The Court thus turns to the private-organization exemption under the FCRA. The FCRA provides that: "[a]ny violation of any Florida statute making unlawful discrimination because of ... handicap ... in the area[ ] of ... public accommodations gives rise to a cause of action[.]" Fla. Stat. § 760.07. The statute defines "public accommodations" as:

places of public accommodation, lodgings, facilities principally engaged in selling food for consumption on the premises, gasoline stations, places of exhibition or entertainment, and other covered establishments. Each of the following establishments which serves the public is a place of public accommodation within the meaning of this section:

(a) Any inn, hotel, motel, or other establishment which provides lodging to transient guests, other than an establishment located within a building which contains not more than four rooms for rent or hire and which is actually occupied by the proprietor of such establishment as his or her residence.

(b) Any restaurant, cafeteria, lunchroom, lunch counter, soda fountain, or other facility principally engaged in selling food for consumption on the premises, including, but not limited to, any such facility located on the premises of any retail establishment, or any gasoline station.

(c) Any motion picture theater, theater, concert hall, sports arena, stadium, or other place of exhibition or entertainment.

(d) Any establishment which is physically located within the premises of any establishment otherwise covered by this subsection, or within the premises of which is physically located any such covered establishment, and which holds itself out as serving patrons of such covered establishment.

Fla. Stat. § 760.02 (11).

The statute further provides that:

The term "public accommodations" does not include lodge halls or other similar facilities of private organizations which are made available for public use occasionally or periodically.

Fla. Stat. § 760.07.

As BCYC is not principally engaged in selling food, drinks, or lodging to the general public and does not provide recreation to the general public in the same way a theater or concert hall does, the definitions in Section 760.02 are inapplicable.

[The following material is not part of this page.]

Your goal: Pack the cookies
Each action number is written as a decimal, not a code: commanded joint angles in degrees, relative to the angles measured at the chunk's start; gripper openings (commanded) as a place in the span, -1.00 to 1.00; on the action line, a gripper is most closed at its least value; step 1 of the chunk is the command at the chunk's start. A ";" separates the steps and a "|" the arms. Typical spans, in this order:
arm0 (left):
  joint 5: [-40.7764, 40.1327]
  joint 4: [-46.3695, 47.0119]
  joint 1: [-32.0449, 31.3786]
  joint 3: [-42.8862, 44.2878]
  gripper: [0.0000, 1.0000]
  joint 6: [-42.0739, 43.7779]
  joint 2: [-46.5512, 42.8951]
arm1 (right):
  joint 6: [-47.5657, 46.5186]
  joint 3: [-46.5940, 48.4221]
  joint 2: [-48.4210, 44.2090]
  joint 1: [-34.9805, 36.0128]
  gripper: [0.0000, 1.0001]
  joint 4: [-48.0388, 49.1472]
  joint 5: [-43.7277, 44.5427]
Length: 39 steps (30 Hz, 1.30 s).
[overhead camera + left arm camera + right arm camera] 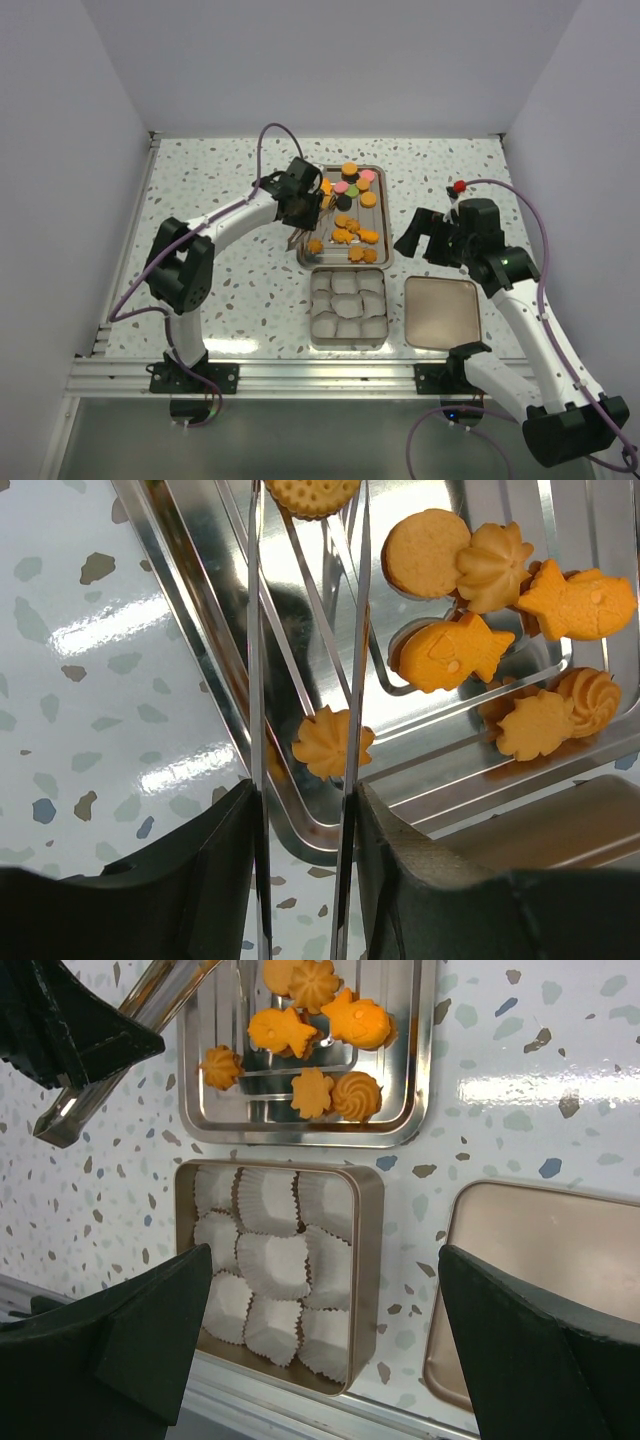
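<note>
One steel tray [381, 218], one gold tin [365, 1270] and one lid [441, 311] lie on the speckled counter [230, 200]. Nine white paper cups [270, 1260] fill the tin, three rows of three. The cookies [280, 1030] are all on the tray. Seven orange ones sit at its near end. At the far end there are roughly eight more, though from above they are too small for a sure count.

The left end effector [305, 820] is clenched on one pair of thin metal tongs [256, 660]. The two blades reach down into the tray's near left corner, on either side of a lone flower cookie [330, 742]. The right blade crosses the cookie's edge, and I cannot tell whether it touches. The right end effector [427, 240] hangs released, fingers wide and holding nothing, over the counter right of the tray.

The tray's near rim lies just beside the tin's far wall. The lid sits right of the tin, with a strip of counter between them. Bare steel surrounds the flower cookie. The other six near-end cookies crowd toward the right rim, several touching. Open counter runs left of the tray and tin. White walls close the counter's far, left and right sides.

The near cookies are flat and orange: two fish, two swirls, one star, one flower, one round. The far group adds black, green and pink rounds.
</note>
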 commanded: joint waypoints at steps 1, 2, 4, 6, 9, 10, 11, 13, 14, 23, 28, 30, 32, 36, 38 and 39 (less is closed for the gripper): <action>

That leaves the "private organizations" exemption in Section 760.07. Another court in this district has noted that "[n]o reported Florida cases have discussed the ‘private organizations' exemption to the FCRA," and so the court turned to federal law for guidance. Rasmussen, 2008 WL 681055, at *11. As described above, the Rasmussen court determined that a chartered organization of the Boy Scouts was a private club under Title III of the ADA, with the exception of its "Trading Post," which was available to the general public. Id. at *8. Turning to the FCRA claim, the court reasoned:

The Council is ... a "private club" within the meaning of Title III of the ADA.... In plain English, a "private club" qualifies as a type of "private organization," because a club is necessarily an organization. Thus, the term "private organization" appears to be as broad in application, if not broader, than the term "private club." As a result, the Council's status as a "private club" under federal law qualifies it as a "private organization" within the meaning of the FCRA.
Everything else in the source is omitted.